Multi-phase projects offer scaling opportunities for funders and countries alike
Some development finance institutions, including the International Fund for Agricultural Development and the World Bank, have adopted a multi-phase project approach (MPA), in which they offer recipients a commitment to fund long-term development programs (10-12 years) with funding disbursed in 3-4 year tranches. The MPA (as reflected, for example, in the World Bank’s 2017 MPA report) embodies important principles of a sustainable scaling approach. It reflects the fact that there need to be longer-term outcome goals and that achieving these goals requires a time horizon beyond the usual lifetime of a project, and thus multiple sequential projects with adaptation, flexibility, and learning. It is based on the assumption that the funder stays engaged in this process throughout with finance and non-financial support.

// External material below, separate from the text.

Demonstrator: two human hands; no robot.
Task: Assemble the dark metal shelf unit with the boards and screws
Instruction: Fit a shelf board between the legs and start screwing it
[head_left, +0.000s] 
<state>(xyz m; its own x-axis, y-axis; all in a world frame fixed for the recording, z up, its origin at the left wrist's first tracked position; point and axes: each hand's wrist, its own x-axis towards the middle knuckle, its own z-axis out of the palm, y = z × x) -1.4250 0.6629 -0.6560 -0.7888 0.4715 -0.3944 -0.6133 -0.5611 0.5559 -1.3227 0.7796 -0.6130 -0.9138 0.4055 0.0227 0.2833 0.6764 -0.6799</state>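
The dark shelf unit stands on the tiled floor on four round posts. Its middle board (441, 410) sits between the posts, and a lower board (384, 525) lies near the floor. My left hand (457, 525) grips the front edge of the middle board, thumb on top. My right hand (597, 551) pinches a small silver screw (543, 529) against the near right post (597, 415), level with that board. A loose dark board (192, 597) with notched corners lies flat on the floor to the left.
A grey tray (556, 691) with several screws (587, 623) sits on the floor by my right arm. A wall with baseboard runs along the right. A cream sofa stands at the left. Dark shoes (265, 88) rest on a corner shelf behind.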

However, the MPA would need to have a number of features not generally considered in the guidelines for MPAs, if it is to represent a true scaling approach. These include:
- assessing the scalability of the intervention;
- specifying the role of enabling conditions that need to be put in place to allow scaling to happen (institutional, policy, political, costs and financing, etc.);
- recognizing the importance of partnerships;
- considering whether and how the funding modalities may need to change as the scaling process proceeds; for example, an increasing share of financing may have to be shifted to government or private partners and the nature of financing may have to change from grants/loans to guarantees or equity contributions; and
- ensuring that the intervention is sustainable after the MPA ends.
Unfortunately, the traditional project approach remains prevalent since funders often have difficulty making the long-term funding commitments required by MPAs. Therefore, funders need to ensure that their stand-alone projects are not merely “islands of happiness,” but that project preparation, implementation, and evaluation focus on the long-term scale vision, that the intervention is sustainable and scalable, and that the enabling conditions are put in place to ensure that the sustainable scaling process continues after project end.